Days Gone's primary differentiating points from the many games it's imitating lie mostly in its tools. Throughout the game, you take as your primary companion an upgradeable motorcycle, which slowly appreciates in style and usefulness as the game progresses. Like Mad Max and his car, there's a symbiotic relationship between Deacon and his bike, a vehicle necessary for Deacon's survival that also gives him power and identity. He's nothing without his bike, and without him it's just another piece of moldering machinery in a world that barely has use for such things. Upgrading the bike is simple but satisfying, and it's easy to grow attached to during play.

The other most successful aspect of the game is the setting. Oregon makes for an arresting, unusual location for an open world, all fog and rain and tree-lined hills. The game works to capture the natural wonder of the Pacific Northwest in a way that evokes emotion, even within its grimy post-apocalyptic setting. Quiet moments sing as you drive through some of North America's most striking landscapes, simply admiring the world that Bend Studios (notably based in Oregon itself) has crafted.
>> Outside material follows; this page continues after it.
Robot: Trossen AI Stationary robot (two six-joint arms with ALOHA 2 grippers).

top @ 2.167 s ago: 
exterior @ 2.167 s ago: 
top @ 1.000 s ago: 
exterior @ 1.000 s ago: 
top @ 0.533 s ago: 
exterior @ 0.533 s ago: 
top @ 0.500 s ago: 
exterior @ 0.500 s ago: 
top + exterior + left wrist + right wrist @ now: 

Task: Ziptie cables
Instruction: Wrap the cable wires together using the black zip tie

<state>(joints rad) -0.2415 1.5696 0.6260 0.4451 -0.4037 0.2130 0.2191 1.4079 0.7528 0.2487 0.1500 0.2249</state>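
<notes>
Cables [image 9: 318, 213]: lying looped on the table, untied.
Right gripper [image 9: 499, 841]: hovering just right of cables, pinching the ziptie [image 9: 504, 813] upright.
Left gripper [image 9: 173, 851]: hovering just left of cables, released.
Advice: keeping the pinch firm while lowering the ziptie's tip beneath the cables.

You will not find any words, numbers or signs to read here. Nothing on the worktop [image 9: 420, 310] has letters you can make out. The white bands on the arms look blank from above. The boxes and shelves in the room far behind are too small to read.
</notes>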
But beauty, in and of itself, can't hold up a game like this, and there are so many elements that, with even a modicum of distance, are impossible to take seriously. Days Gone very much wants you to be impressed by its large, setpiece zombie hordes—hundreds of them, all running in a flowing mass, like the Sentinels from The Matrix sequels. And while certainly a technical accomplishment, they're not all that interesting either conceptually or mechanically, and ultimately serve to cement how generic Days Gone's enemies actually are. This is a zombie apocalypse we've seen a dozen times. We've got the shadowy government organization, the abandoned-their-humanity robbers, the zombies themselves. If your zombie fiction does not elevate itself above the latest season of The Walking Dead, you have a problem. The world of Days Gone would, flatly, be far more interesting if none of its antagonists were in it.
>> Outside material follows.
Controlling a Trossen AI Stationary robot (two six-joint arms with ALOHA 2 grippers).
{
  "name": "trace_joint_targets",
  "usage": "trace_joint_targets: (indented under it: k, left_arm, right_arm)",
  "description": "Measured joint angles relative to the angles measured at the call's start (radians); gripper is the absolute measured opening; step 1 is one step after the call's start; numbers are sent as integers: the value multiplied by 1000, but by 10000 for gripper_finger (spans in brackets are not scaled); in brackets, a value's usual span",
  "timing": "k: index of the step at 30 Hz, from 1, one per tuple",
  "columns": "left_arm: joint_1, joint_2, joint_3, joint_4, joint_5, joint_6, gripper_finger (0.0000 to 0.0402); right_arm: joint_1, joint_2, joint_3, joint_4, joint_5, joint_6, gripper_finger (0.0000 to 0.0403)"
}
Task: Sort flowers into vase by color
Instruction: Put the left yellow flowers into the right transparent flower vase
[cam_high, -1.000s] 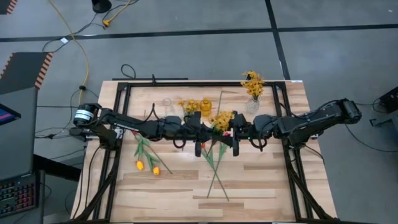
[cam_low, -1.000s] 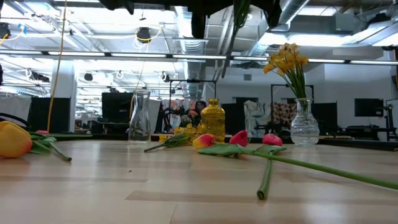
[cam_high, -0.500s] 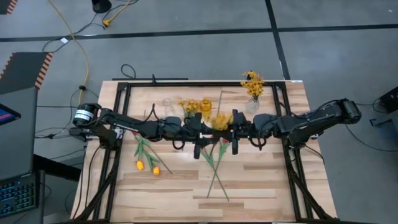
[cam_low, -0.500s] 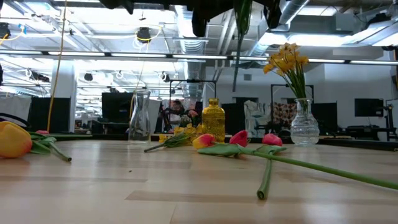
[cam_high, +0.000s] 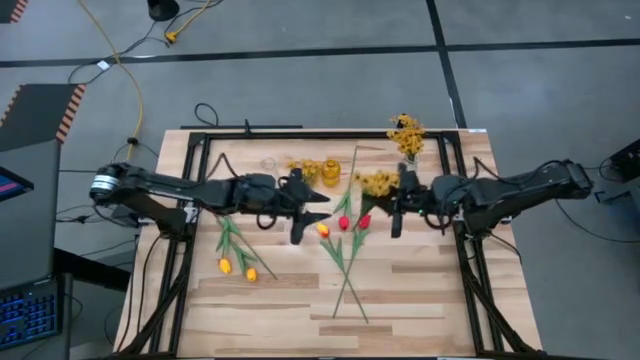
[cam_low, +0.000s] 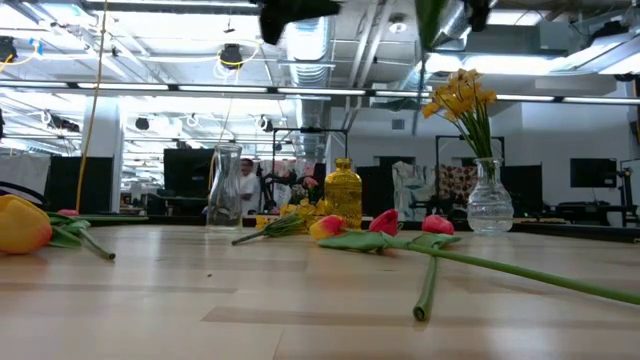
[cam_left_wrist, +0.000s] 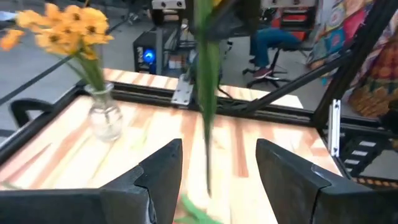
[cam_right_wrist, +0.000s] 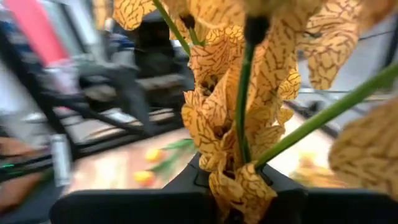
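Mustard spray (cam_high: 377, 182): held aloft by its stem in the right tool (cam_high: 397, 205), fingers closed on it, above the bench (cam_high: 420, 290) right of centre; blossoms fill the right wrist view (cam_right_wrist: 236, 106). Left tool (cam_high: 300, 212): fingers spread wide, nothing held, left of centre. Red tulips (cam_high: 353, 221): laid mid-bench between the tools, stems crossing. Yellow-orange tulips (cam_high: 237, 266): laid at the left. Yellow vase (cam_high: 331, 170) and clear vase (cam_low: 226, 186): at the far edge. Round vase (cam_low: 489, 199): far right corner, yellow blossoms (cam_low: 462, 95) in it.
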Motion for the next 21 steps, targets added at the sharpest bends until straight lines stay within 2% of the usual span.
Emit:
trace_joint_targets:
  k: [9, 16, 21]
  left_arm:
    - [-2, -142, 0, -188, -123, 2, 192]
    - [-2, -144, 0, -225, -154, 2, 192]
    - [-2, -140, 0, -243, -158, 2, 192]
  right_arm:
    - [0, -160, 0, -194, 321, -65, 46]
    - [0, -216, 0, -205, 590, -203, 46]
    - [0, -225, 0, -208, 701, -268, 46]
But the absurdity that this game builds itself on is even more stark when it attempts to approach politics. To its credit, Bend Studios took seriously the idea of what would become of Oregon's political viewpoints in a world where a zombie apocalypse occurred. Different factions represent different political perspectives drawn from the headlines, with one of the most significant being doomsday-prepper-style reactionary libertarianism, represented by a camp leader named Copeland. Copeland broadcasts an Alex Jones-style radio show out into the apocalyptic frontier, decrying the government, foreign-made products, and sounding very much like the sort of person who would blame the existence of zombies on George Soros. There's clearly a satirical bent to the presentation, but that doesn't change the fact that the very premise of Days Gone is sympathetic to that sort of ideology. This is a game where you dive into prepper bunkers for supplies (Far Cry 5 also has this, and it is one of the most noxious trends in the modern open-world experience). A vision of reality where society turns into warring feudalism under the pressure of an outside force, rewarding only those who dedicated themselves to becoming armed and dangerous with survival and power, is, on a fundamental level, a reactionary libertarian power fantasy. It posits the post-apocalypse as a reward for strong men, a return to nature, and the extent to which Days Gone hinges itself on that premise makes its presumed political neutrality feel absurd.
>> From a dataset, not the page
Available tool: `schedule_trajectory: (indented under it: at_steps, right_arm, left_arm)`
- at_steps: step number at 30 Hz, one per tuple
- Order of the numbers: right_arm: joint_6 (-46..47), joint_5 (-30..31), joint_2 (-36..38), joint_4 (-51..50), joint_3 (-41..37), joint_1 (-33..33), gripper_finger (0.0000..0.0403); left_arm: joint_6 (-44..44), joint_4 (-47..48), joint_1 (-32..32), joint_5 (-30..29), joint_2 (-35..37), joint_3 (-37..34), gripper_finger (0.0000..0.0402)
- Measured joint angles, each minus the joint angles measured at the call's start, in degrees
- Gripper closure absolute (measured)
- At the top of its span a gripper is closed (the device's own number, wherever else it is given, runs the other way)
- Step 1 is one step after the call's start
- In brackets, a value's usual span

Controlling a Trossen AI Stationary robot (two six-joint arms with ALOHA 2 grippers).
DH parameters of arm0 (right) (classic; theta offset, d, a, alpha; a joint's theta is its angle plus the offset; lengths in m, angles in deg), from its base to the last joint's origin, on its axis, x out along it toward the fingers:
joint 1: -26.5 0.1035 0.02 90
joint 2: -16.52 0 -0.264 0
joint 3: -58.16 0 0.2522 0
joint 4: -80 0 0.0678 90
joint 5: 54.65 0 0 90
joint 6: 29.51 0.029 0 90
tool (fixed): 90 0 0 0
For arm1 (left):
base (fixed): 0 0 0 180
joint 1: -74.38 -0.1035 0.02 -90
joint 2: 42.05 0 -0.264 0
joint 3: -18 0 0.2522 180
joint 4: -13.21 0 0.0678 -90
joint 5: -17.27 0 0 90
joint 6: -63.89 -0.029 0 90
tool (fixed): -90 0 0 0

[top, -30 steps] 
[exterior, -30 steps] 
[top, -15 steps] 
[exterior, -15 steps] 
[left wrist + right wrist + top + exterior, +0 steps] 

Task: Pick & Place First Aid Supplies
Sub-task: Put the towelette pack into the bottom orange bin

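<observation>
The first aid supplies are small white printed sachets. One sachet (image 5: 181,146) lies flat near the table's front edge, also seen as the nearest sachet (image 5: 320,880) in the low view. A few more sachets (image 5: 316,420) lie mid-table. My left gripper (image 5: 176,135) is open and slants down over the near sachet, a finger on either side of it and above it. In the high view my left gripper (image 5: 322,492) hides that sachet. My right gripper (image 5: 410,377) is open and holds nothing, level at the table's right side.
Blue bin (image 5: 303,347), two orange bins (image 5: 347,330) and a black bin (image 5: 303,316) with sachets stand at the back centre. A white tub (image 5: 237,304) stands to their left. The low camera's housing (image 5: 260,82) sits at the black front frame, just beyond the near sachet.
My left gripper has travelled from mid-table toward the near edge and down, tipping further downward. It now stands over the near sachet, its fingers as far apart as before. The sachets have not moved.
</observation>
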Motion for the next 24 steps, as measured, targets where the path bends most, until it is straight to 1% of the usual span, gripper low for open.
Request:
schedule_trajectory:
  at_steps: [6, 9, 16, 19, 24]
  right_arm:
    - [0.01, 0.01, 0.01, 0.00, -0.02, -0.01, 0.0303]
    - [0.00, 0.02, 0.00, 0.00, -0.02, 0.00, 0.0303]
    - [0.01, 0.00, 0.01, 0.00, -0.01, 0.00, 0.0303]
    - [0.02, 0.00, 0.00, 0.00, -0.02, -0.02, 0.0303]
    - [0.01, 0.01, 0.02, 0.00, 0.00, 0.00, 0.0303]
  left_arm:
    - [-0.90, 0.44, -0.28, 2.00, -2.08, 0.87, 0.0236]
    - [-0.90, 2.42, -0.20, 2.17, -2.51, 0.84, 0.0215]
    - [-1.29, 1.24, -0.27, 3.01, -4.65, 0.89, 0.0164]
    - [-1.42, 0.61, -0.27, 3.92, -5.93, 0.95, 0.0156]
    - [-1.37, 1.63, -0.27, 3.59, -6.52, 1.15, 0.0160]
And Days Gone is fully hinged on absurd ideas as gaudy as Deacon's ring. From the reactionary fantasy at its core to the reverence it gives its noble biker protagonist (not to mention the sheer silliness of imagining that vanilla zombies are threatening in 2019), it all just feels ludicrous. Days Gone is not a bad game, exactly. The play ranges from generic to compelling, and the story of a man and his motorcycle has some charm. But it's a game that dearly wants to be taken seriously, all the while assuring it reads as anything but.